Hmm this is interesting.

So the health endpoint provided the embedded etcd isn’t sufficient as a readiness probe for the update?

Ex:

$ netstat -tlpn |grep backen
tcp        0      0 127.0.0.1:2379          0.0.0.0:*               LISTEN      41066/sensu-backend 
tcp        0      0 127.0.0.1:2380          0.0.0.0:*               LISTEN      41066/sensu-backend 
tcp6       0      0 :::8081                 :::*                    LISTEN      41066/sensu-backend 
tcp6       0      0 :::3000                 :::*                    LISTEN      41066/sensu-backend 
tcp6       0      0 :::8080                 :::*                    LISTEN      41066/sensu-backend 

$  curl -L http://localhost:2379/health
{"health":"true"}

Hmm I need to check for myself. But I’m wondering out loud here for a second. Is it sufficient to liveness probe on sensu-backend api (default is 8080)?

I think the api port doesn’t bind until sensu-backend is able to establish a connection with the etcd cluster, embedded or not. That sort of liveness check would work even for sensu-backend containers configured to use an external etcd cluster.

Jef, that is correct. The API running on 8080 will not be bound until etcd is ready to serve client requests.

1 Like

Yeah… i think that would get us through in the default embedded configuration where a sensu-backend is configured to only talk to the local etcd server. Using sensu api as 8080 for readiness can work in that example.

Beyond that, maybe its just best to start using external etcd and have the sensu-backend become stateless? I think there’s room here for a more experiences k8s user to put together a best practices config that has external etcd setup. We could cache that into the sensu-community github org.

1 Like

That’s a great information.

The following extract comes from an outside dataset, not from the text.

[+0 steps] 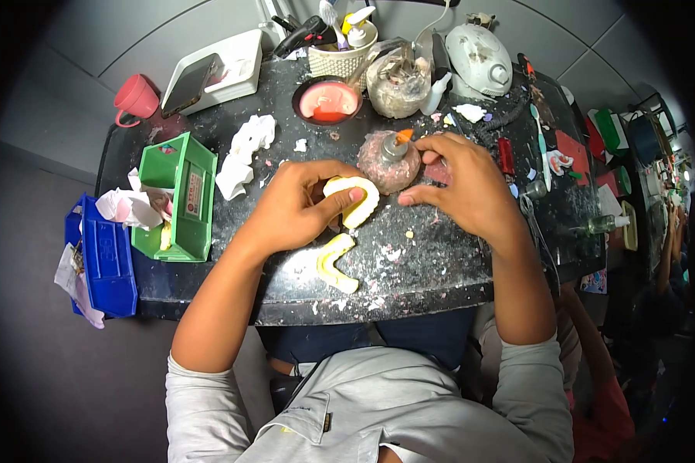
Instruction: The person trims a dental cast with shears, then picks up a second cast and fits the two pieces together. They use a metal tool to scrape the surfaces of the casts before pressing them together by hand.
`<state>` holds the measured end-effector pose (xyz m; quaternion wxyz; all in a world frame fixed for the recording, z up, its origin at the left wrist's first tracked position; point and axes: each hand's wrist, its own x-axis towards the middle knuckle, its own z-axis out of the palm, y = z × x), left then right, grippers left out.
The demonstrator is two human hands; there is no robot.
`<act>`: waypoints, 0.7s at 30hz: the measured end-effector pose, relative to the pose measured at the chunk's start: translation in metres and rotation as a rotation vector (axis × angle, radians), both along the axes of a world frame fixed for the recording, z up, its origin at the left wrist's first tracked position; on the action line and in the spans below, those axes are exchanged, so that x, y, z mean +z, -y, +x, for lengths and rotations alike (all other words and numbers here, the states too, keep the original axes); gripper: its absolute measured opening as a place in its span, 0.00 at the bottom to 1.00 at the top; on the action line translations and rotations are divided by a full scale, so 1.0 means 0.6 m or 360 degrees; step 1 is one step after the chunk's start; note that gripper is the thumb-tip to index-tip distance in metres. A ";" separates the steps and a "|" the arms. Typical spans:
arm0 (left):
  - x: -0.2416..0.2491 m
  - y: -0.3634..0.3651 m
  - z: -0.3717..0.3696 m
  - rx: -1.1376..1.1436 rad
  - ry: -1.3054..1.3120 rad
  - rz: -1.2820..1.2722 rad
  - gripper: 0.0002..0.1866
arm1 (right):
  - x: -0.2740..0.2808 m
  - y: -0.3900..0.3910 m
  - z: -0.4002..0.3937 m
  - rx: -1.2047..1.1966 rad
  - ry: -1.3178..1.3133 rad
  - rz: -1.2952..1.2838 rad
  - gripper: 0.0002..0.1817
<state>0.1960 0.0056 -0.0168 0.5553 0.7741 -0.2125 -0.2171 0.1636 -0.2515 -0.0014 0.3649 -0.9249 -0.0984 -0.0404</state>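
Note:
My left hand (305,202) is closed on a pale yellow dental cast (368,202), its thumb lying over the arch. Just below it on the black table rests a second yellow U-shaped dental piece (333,266). My right hand (471,185) is beside a round spirit lamp (390,163), which has a metal collar and bright orange at its wick. The right thumb and fingers are spread apart and curved toward the lamp. Between them a flat pink piece (439,173) shows, partly hidden by the hand.
Green (197,204) and blue (110,266) bins with crumpled paper stand left. Behind are a pink-filled bowl (330,102), a cluttered jar (399,81) and a white device (479,60). A toothbrush (540,147) lies right. Crumpled tissue (247,150) and scraps cover the table (432,270).

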 end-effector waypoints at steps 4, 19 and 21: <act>-0.010 0.000 -0.002 -0.0012 0.0055 -0.0083 0.11 | 0.022 0.038 -0.014 -0.0135 -0.0057 0.0005 0.33; 0.007 -0.003 -0.012 -0.0086 -0.0326 -0.0255 0.12 | 0.027 0.118 -0.023 -0.0375 -0.0275 -0.0185 0.10; 0.006 -0.002 -0.014 -0.0059 -0.0365 -0.0299 0.12 | 0.022 0.115 -0.024 -0.0365 -0.0272 -0.0029 0.08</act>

I wasn’t aware of that.
Will run a test on Monday with the following probes and let you know if it worked.

readinessProbe:
  tcpSocket:
    port: 8080
  initialDelaySeconds: 5
  periodSeconds: 10
livenessProbe:
  tcpSocket:
    port: 8080
  initialDelaySeconds: 15
  periodSeconds: 20

Hey,
Once you test it can you put in a PR request to update the sensu-k8s-quickstart repo?

I think there are some corners where this won’t work, if you really tweak the sensu backend config’s etcd related settings (while using the embedded etcd). But this should work for the quick start’s config as a starting point.

Ultimately though, you have the most control once you start using an external etcd cluster and use sensu-backends as a stateless app under k8s in a production environment.

Also, I want to give +1 to Jef’s suggestion for an external etcd setup.

I think there are many reasons to run etcd externally, including:

  • sensu-go minor releases are frequent. etcd’s releases are on a much longer period. downtime due to etcd upgrades can be reduced or even deferred indefinitely.
  • With an external etcd system, you can scale sensu-backend instances elastically without issue.
  • You get better stability, as the db and the other concerns of the monitoring system will not compete for resources.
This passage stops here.